A reunião teve como foco a construção de soluções conjuntas para ampliar a capacidade de atendimento à população, otimizar recursos públicos e viabilizar investimentos estruturantes nos dois setores. Entre os temas debatidos estiveram:
• a expansão da atenção primária à saúde;
• a retomada de obras;
• o fortalecimento do transporte escolar;
• a reforma de unidades educacionais; e
• a ampliação de vagas na educação infantil.
Também participaram do encontro os vereadores Coronel Dias, Michelly Alencar, Baixinha Giraldelli e Dilemário Alencar, além de outros parlamentares municipais.
Na área da saúde, os gestores discutiram medidas para ampliar a cobertura da Estratégia Saúde da Família (ESF), fortalecer o atendimento preventivo e reduzir a demanda por serviços de média e alta complexidade. O objetivo é garantir que o cidadão tenha acesso mais rápido aos cuidados básicos.
A secretária municipal de Saúde de Cuiabá, Deisi de Cássia Bocalon Maia, destacou a necessidade de investir na prevenção como forma de enfrentar o aumento das doenças crônicas e dos casos que acabam chegando em situação de urgência à rede hospitalar.
“Precisamos fortalecer a atenção primária como porta de entrada do sistema. Trabalhar prevenção e acompanhamento contínuo é fundamental para evitar o agravamento de doenças e reduzir a pressão sobre os hospitais”, disse.
Durante a reunião, também foram discutidas alternativas para acelerar atendimentos especializados, incluindo demandas reprimidas em áreas como neuropediatria, além da continuidade da implementação da Tabela SUS Mato-grossense e de novos mecanismos de financiamento para os municípios.
O prefeito Abilio Brunini afirmou que o fortalecimento da atenção básica é uma das prioridades da gestão municipal.
“É por meio da atenção primária que conseguimos reduzir atendimentos de urgência e internações evitáveis. O acompanhamento adequado de pacientes com doenças crônicas e de gestantes gera mais qualidade de vida e melhora os resultados da rede pública”, pontuou.
Na educação, as discussões se concentraram na melhoria da infraestrutura das escolas, no custeio do transporte escolar e na criação de convênios que permitam ampliar o número de vagas em creches e instituições filantrópicas.
O governador Otaviano Pivetta apresentou uma proposta de cooperação para acelerar reformas em unidades escolares municipais por meio de transferências diretas de recursos do Estado para as prefeituras. Segundo o governador, a intenção é simplificar os processos para garantir mais agilidade na execução das obras.

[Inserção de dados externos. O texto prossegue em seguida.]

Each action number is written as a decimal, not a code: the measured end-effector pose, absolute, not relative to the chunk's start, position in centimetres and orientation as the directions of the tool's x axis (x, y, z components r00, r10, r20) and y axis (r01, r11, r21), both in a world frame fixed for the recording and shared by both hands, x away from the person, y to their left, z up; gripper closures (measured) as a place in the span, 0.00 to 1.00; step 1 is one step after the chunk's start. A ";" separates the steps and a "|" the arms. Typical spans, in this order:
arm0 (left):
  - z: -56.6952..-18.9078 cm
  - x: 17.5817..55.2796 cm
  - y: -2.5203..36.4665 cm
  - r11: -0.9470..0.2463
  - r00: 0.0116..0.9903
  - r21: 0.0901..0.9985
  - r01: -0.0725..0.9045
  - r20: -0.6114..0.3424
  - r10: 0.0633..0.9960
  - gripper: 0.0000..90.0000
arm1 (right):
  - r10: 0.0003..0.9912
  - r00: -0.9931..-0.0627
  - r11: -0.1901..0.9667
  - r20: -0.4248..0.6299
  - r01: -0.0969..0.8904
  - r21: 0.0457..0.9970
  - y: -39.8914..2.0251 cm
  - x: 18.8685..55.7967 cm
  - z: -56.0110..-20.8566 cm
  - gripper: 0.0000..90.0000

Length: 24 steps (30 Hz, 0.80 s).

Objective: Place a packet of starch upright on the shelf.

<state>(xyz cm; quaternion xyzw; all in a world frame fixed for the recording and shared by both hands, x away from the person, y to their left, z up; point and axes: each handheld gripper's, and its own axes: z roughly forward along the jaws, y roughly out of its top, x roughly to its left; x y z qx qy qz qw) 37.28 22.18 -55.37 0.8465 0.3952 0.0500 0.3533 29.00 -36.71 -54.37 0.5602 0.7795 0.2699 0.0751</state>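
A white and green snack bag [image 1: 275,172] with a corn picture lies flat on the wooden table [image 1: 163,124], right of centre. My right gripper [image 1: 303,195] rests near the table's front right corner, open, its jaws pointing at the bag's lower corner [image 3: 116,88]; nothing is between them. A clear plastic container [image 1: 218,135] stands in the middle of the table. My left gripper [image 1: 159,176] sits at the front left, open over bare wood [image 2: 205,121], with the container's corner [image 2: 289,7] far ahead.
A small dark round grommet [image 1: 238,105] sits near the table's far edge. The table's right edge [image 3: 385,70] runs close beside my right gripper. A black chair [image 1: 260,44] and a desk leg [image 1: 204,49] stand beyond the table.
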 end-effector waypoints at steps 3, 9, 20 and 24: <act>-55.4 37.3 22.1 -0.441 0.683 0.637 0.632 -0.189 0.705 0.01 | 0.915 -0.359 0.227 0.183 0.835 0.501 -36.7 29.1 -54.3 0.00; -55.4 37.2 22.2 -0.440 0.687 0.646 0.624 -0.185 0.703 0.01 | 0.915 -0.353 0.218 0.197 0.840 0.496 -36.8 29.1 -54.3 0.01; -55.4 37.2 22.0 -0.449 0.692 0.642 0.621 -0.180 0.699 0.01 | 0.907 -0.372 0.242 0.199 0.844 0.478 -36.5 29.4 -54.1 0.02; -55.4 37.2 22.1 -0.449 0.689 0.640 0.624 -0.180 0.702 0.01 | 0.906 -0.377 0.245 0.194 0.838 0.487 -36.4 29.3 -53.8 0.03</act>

“O Estado está disposto a apoiar os municípios para que as reformas aconteçam com rapidez. A proposta é dar autonomia às prefeituras para executar os projetos e acelerar a melhoria das escolas”, explicou.
Outro tema debatido foi a necessidade de ampliar investimentos em programas de recomposição da aprendizagem, especialmente após os impactos observados nos indicadores educacionais dos últimos anos. O secretário municipal de Educação de Cuiabá, Reginaldo Teixeira, avaliou que o diálogo com o Governo do Estado abre oportunidades para fortalecer a rede municipal e ampliar investimentos.
“As discussões foram importantes para alinhar soluções que atendam às necessidades da educação municipal. A parceria com o Estado pode contribuir tanto para a melhoria da infraestrutura quanto para ações voltadas à aprendizagem e à permanência dos estudantes na escola”, comentou.
Ao final do encontro, os gestores reforçaram a intenção de consolidar um pacto de cooperação entre Estado e municípios, com foco na melhoria dos serviços prestados à população.